Thursday, April 5, 2012

Growth Of Suburbs Fall To Historic Low
Written by Associated Press on April 5, 2012 11:24 am

WASHINGTON — Stung by high gasoline costs, outlying suburbs that sprouted in the heady 2000s are now seeing their growth fizzle to historic lows, halting American city dwellers’ decades-long exodus to sprawling homes in distant towns.

New census estimates as of July 2011 highlight a shift in population trends following an extended housing bust and renewed spike in oil prices. Two years after the recession technically ended, and despite faint signs of a rebound, Americans again are shunning moves at record levels and staying put in big cities.

That is posing longer-term consequences for residential “exurbs” on the edge of metropolitan areas.
Construction of gleaming new schools and mega-malls built in anticipation of a continued population boom is cutting back. Spacious McMansions offering the promise of homeownership to middle-class families sit abandoned or half-built. Once an escape from urban problems, suburban regions hit by foreclosures are posting bigger jumps in poverty than cities.

The result: The annual rate of growth in American cities and surrounding urban areas has now surpassed that of exurbs for the first time in at least 20 years, spanning the modern era of sprawling suburban development.

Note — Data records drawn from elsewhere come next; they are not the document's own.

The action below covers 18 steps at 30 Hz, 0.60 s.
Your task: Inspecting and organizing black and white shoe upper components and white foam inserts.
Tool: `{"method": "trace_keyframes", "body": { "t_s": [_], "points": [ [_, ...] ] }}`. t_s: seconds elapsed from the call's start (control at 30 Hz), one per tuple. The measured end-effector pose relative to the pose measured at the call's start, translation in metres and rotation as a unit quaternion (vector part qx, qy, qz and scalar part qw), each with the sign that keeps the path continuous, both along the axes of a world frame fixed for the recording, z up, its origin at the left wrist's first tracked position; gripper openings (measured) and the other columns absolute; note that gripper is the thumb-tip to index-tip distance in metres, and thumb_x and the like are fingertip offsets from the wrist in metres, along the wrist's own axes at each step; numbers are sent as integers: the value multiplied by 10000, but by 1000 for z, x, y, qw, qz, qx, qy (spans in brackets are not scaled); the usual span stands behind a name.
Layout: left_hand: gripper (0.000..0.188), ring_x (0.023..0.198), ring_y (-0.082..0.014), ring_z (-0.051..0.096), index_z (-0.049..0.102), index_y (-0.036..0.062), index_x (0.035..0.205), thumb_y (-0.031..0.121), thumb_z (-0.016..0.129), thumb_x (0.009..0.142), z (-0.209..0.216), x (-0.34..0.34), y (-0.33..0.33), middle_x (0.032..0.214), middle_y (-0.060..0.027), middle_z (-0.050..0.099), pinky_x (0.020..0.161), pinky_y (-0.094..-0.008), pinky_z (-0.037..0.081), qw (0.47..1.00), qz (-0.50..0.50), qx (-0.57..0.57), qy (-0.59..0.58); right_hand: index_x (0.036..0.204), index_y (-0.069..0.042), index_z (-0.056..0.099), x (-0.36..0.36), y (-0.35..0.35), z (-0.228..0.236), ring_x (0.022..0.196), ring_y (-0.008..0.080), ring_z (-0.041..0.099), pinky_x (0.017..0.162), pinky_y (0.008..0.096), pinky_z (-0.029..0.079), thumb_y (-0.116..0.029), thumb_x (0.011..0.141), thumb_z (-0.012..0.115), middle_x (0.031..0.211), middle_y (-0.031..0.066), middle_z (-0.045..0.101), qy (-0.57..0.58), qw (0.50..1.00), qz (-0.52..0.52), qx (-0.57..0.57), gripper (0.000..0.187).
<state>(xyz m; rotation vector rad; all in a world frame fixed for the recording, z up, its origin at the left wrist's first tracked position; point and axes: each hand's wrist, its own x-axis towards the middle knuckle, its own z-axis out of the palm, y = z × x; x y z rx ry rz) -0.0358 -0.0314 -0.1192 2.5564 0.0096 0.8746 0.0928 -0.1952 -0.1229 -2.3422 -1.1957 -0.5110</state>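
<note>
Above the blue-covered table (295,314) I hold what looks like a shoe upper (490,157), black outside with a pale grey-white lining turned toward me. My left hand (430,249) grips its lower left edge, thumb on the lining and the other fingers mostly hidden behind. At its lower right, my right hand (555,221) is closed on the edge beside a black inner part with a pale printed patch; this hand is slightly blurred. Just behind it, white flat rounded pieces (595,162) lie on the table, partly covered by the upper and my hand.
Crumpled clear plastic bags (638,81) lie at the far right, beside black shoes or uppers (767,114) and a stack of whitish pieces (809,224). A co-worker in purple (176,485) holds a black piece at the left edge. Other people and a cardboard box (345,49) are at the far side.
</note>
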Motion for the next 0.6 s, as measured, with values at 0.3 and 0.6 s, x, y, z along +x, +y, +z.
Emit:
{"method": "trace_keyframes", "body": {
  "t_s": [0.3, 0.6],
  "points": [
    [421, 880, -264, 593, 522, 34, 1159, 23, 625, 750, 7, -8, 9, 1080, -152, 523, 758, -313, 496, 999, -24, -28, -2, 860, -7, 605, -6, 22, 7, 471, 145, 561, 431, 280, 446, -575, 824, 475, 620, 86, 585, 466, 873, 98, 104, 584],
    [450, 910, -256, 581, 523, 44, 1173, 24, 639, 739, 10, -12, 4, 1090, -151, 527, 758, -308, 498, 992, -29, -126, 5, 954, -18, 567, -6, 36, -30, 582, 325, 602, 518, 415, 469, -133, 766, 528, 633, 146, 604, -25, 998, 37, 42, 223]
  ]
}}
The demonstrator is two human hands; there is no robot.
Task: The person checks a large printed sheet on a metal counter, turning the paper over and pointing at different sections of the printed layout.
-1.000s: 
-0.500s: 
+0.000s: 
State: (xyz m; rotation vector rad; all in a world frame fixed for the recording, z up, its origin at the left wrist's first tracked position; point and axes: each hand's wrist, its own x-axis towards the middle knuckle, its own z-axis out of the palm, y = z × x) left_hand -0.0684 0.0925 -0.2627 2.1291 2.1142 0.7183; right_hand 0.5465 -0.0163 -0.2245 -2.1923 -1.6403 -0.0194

“The heyday of exurbs may well be behind us,” Yale University economist Robert J. Shiller said. Shiller, co-creator of a Standard & Poor’s housing index, is perhaps best known for identifying the risks of a U.S. housing bubble before it actually burst in 2006-2007. Examining the current market, Shiller believes America is now at a turning point, shifting away from faraway suburbs in the long term amid persistently high gasoline prices.

Demographic changes also play a role: They include young singles increasingly delaying marriage and childbirth and thus more apt to rent and a graying population that in its golden years may prefer closer-in, walkable urban centers.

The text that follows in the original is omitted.